À l'école primaire que fréquente maintenant ma fille, et que j'ai moi-même fréquentée, les parents sont rapidement happés par la rumeur ambiante.

« Amélie le fait. » « Je sais, Mathis aussi ! » De quoi s'agit-il ? De l'examen pour l'école primaire internationale. Les écoliers de 7 ans sont ainsi inscrits par leurs parents pour faire un examen de sélection qui leur permettra, une fois en troisième année, de se sauver de leur école de quartier et de bénéficier d'une scolarisation réservée aux meilleurs. Le temps économisé grâce à la cadence accélérée d'apprentissage permet à l'école d'offrir des projets spéciaux axés sur « l'international », mais surtout de faire miroiter aux parents qu'ils offrent « le meilleur » à leurs enfants. Mais se demande-t-on ce qui arrive à ceux qui ne partent pas ?

Voyez-vous, notre école est pauvre.

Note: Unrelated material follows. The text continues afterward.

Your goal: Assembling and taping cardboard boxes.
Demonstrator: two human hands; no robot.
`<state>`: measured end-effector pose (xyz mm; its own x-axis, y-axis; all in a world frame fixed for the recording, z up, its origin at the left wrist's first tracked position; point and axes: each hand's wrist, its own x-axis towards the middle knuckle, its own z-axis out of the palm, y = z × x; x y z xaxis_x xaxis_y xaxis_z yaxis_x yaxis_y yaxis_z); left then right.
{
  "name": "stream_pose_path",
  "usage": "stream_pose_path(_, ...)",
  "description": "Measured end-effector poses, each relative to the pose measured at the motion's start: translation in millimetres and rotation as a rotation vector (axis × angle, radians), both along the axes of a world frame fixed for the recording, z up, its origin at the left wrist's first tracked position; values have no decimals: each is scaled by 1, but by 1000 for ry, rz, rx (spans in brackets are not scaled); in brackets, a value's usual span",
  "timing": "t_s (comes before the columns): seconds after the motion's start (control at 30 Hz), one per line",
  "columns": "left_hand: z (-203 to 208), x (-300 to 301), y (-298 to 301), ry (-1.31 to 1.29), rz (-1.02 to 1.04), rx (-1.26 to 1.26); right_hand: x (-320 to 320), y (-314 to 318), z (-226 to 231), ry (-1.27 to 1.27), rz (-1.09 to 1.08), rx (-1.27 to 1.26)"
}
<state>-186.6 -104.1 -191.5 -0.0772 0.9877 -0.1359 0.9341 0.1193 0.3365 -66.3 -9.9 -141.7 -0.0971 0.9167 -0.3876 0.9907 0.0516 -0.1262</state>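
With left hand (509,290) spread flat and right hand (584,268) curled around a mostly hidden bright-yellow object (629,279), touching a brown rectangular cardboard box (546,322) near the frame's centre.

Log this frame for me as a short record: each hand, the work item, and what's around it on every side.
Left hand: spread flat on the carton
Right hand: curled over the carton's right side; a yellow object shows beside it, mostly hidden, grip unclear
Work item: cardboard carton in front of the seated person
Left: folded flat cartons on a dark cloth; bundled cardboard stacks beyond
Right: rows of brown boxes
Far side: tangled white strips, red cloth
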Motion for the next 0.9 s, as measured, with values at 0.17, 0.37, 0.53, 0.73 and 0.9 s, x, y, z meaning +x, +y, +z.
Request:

En fait, les parents de ses élèves le sont ; avec un indice de faible revenu de 9 sur 10, nous sommes donc dans le 20 % des écoles les plus pauvres du Québec. Elle accueille bon nombre d'immigrés récents (une vraie école internationale). Elle accueille également plus que sa part d'écoliers handicapés et en difficulté. Alors plusieurs parents essaient de la contourner. Cela mène à son lot de conséquences dommageables : des parents désemparés parce que leur enfant sera séparé de ses amis, des écoliers qui échouent au test et qui comprennent qu'eux ne partiront pas, des familles prises tous les matins dans le trafic au lieu de marcher tranquillement jusqu'au coin de la rue. Nous avons eu le perron de l'église comme lieu de rassemblement. Il restait l'école primaire. Elle nous divise désormais.

Ces écoles internationales, comme tous les nouveaux projets particuliers, sont la réponse de l'école publique à l'attrait du privé (difficile de parler de « privé » quand il est au secondaire financé à plus de 70 % par nos impôts). Cette stratégie de concurrence a des conséquences gravissimes.

Les écoles ayant le privilège de pratiquer l'écrémage viennent chercher nos meilleurs écoliers. Comme si Michel Therrien recevait chaque octobre la visite du commissaire de la LNH : « Désolé, mon Michel, tu dois me céder ton premier trio. C'est pour une équipe d'étoiles. »

Or la présence des meilleurs élèves est le facteur majeur de la réussite scolaire pour tous. Un comité d'experts mandaté par le ministère de l'Éducation écrivait ceci en 2014 : « Ainsi, les élèves qui sont plus à risque d'échouer pour des raisons liées à leur statut socioéconomique ou à leur origine ethnique, bénéficient significativement de la présence d'élèves forts dans leur classe, alors que les élèves forts ne sont pas pénalisés par la composition hétérogène de leur classe. »

Si on ajoute l'écrémage du privé, ce n'est pas pour rien qu'on se retrouve avec une diminution des résultats de l'ensemble des élèves québécois dans les examens internationaux du PISA (baisse en lecture et sciences, stagnation en mathématiques). Et je ne parle même pas du maintien des inégalités sociales avec leur coût astronomique à moyen et long terme.

La dévalorisation de la classe ordinaire achève de détériorer l'image de l'école publique et contribue à jeter les parents dans les bras du privé. Dans la dynamique actuelle, les projets sélectifs développés par l'école publique dans le but de concurrencer le privé nous vouent à un grave échec collectif. Il faut mettre fin à l'écrémage scolaire, au public et au privé. Nos enfants ne réussiront qu'ensemble.